# Assignment
Restate verbatim the span of lines below between the line with "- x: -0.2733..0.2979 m" and the line with "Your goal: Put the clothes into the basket", including those two lines, and only that span.

-- Available data follows --

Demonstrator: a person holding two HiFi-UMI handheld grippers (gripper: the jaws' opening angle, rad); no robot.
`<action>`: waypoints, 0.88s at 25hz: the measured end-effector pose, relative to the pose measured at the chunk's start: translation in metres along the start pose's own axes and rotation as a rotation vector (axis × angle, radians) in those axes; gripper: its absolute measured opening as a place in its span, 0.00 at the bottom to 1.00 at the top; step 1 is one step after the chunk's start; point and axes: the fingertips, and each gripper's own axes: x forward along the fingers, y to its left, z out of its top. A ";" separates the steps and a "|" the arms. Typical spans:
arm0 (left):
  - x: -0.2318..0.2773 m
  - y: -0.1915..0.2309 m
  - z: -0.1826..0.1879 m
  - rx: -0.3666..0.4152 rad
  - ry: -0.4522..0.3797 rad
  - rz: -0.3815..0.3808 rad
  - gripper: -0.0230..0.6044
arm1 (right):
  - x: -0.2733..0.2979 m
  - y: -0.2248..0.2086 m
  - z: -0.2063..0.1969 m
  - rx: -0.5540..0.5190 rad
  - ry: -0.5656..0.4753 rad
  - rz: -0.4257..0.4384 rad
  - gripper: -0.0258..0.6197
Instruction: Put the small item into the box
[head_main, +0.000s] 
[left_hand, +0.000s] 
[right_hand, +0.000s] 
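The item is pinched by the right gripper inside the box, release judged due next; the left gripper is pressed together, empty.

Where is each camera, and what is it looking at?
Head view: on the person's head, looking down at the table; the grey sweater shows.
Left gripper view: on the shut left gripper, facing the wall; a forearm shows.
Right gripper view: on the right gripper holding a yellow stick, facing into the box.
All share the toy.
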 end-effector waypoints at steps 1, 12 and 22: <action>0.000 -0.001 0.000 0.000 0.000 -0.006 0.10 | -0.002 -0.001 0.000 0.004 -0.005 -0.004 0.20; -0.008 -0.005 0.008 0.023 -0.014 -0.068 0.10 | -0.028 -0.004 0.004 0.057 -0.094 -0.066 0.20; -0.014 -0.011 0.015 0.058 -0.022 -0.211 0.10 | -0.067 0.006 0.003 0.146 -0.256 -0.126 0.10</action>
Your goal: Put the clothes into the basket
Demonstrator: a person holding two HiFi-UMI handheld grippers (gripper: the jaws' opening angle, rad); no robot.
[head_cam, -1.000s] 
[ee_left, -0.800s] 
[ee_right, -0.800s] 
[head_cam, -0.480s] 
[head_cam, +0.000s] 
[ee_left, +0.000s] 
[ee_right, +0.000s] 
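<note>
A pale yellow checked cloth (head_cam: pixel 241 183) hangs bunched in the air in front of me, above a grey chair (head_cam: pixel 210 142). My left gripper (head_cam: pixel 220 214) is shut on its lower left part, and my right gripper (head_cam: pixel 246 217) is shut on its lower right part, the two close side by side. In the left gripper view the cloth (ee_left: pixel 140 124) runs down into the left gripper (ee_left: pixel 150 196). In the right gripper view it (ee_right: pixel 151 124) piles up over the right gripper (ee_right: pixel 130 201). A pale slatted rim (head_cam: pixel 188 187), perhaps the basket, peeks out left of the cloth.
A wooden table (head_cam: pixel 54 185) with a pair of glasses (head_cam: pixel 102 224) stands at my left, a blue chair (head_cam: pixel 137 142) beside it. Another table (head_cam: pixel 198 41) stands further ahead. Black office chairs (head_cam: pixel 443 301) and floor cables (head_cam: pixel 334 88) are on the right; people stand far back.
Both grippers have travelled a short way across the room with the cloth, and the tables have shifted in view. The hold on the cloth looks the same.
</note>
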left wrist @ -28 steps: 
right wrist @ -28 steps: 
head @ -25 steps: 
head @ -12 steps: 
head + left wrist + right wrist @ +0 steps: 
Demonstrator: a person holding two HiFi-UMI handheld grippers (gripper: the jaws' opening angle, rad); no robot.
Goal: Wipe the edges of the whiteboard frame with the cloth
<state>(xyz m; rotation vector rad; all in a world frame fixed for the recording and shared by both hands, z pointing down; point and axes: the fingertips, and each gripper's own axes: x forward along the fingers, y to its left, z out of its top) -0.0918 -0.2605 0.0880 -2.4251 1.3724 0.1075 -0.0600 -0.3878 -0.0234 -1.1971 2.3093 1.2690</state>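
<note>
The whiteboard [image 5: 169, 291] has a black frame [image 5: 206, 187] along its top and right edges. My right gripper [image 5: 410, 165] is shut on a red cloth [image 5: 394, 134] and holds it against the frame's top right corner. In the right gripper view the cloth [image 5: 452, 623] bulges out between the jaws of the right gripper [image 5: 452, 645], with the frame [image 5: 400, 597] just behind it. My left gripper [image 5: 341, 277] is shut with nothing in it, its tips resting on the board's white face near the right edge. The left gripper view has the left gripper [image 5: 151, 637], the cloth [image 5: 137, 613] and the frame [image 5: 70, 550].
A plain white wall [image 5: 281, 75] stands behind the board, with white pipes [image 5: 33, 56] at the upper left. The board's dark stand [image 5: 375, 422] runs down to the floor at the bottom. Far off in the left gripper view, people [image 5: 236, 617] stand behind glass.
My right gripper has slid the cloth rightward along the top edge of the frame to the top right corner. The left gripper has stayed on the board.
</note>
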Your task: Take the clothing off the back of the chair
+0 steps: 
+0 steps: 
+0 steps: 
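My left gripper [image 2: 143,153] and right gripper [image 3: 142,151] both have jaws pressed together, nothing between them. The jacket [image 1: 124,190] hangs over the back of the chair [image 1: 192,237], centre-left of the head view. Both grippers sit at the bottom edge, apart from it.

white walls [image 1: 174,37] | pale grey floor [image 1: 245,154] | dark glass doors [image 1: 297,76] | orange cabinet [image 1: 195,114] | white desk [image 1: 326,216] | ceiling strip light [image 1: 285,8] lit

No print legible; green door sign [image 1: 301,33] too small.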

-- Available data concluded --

# Response below
  - x: -0.2733..0.2979 m
  - y: -0.2248..0.2086 m
  - z: -0.2063..0.1969 m
  - rx: -0.5540..0.5190 rad
  - ry: -0.5656..0.4753 rad
  - rz: -0.4257..0.4384 rad
  - gripper: -0.0258..0.6197
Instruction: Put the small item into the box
[head_main, +0.000s] 
[left_hand, +0.000s] 
[right_hand, +0.000s] 
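The item is pinched by the right gripper inside the box, release judged due next; the left gripper is pressed together, empty.

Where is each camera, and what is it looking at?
Head view: on the person's head, looking down at the table; the grey sweater shows.
Left gripper view: on the shut left gripper, facing the wall; a forearm shows.
Right gripper view: on the right gripper holding a yellow stick, facing into the box.
All share the toy.
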 end-effector waypoints at steps 1, 12 and 22: <action>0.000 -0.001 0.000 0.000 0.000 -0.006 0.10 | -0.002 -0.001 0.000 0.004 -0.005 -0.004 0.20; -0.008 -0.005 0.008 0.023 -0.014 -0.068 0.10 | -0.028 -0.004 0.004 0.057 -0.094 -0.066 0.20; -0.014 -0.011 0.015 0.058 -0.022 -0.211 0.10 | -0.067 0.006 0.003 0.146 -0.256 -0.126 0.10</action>
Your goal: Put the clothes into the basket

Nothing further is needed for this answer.